Three months after the Japanese attack on Pearl Harbor in December 1941, President Franklin D. Roosevelt issued Executive Order 9066, forcing over 100,000 Japanese Americans (around 70,00 of them American citizens) into “relocation centers.”

Although a $20,000 reparation payment was made later in 1988 to each person who was incarcerated, total property damages and income losses are estimated to be in the billions of dollars. More than 30,000 Japanese Americans served in the army during World War II in an effort to prove their loyalty.

Over 80 years after being forced to leave USC, Japanese American students were posthumously awarded honorary degrees. Approximately 120 Japanese American USC students were forced to end their studies at the university in 1942. Very few ever returned.

At an evening event on April 1 held by the Asian Pacific Alumni Association, USC President Carol L. Folt conferred honorary degrees to 33 former Nisei students.

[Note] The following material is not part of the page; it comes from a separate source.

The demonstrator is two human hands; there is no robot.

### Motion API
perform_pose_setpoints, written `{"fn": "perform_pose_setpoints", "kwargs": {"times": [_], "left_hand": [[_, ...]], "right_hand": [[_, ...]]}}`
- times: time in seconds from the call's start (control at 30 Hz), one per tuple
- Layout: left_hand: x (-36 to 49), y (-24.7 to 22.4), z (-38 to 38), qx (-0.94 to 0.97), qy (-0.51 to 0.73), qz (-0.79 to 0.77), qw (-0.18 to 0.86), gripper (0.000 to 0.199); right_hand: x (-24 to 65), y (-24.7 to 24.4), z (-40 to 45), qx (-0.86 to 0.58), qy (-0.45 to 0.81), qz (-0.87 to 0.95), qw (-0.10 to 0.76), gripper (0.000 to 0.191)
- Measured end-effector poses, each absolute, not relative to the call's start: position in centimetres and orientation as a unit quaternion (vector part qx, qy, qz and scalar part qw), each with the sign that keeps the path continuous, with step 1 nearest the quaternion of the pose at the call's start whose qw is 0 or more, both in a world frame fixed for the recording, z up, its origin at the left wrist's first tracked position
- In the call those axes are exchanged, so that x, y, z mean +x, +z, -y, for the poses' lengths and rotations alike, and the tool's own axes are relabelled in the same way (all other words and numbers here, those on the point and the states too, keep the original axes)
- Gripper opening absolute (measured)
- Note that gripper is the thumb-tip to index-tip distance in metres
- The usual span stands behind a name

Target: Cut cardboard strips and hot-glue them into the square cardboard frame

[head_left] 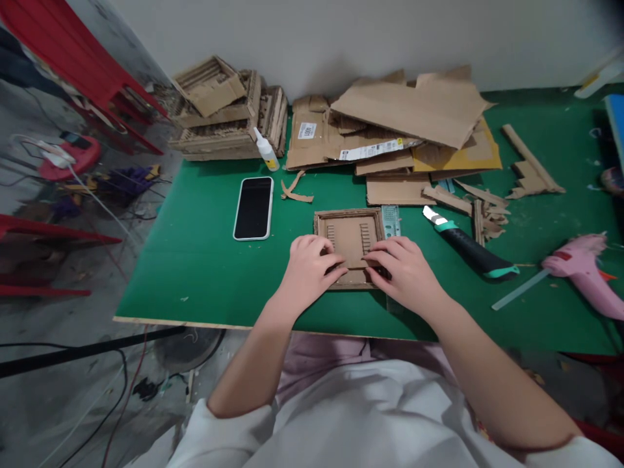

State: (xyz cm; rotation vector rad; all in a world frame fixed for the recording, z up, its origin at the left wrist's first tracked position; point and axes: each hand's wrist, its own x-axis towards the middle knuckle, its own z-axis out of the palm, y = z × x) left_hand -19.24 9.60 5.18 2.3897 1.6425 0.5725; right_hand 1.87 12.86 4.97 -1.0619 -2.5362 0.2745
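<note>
A shallow square cardboard tray (348, 219) with raised walls lies on the green table in front of me. Inside it is a flat cardboard panel (348, 244) with a row of small ridges or notches down each side. My left hand (312, 270) reaches over the left wall, its thumb and fingers closed at the panel's near left corner. My right hand (407, 272) mirrors it at the near right corner. The fingertips partly hide the panel's edge. A translucent green ruler (390, 222) sticks out from under the tray's right side.
To the right lie a utility knife (468, 250), cardboard scraps (482, 221) and a pink glue gun (582, 270). A phone (253, 208) and a glue bottle (266, 153) are at left. Stacked cardboard trays (224, 123) and cardboard sheets (409, 107) line the wall.
</note>
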Motion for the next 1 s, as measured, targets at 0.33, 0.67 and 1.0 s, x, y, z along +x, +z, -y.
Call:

Folt made the pledge to award honorary degrees back in October of 2021, after advocates voiced their discontentment with the school’s original proposal to only offer living former Japanese American students with degrees.

“Never have I felt a stronger sense of alumni pride than I do now,” USC alumna Lauren Sodetani-Yoshida, who was present to receive a degree on behalf of her grandfather, James Sasaki, said in a note to Folt. “Although my grandfather passed away in 1994, I never lost hope. I cannot begin to tell you how much his honorary posthumous degree means to me.  It has brought so much peace to a piece of my heart.”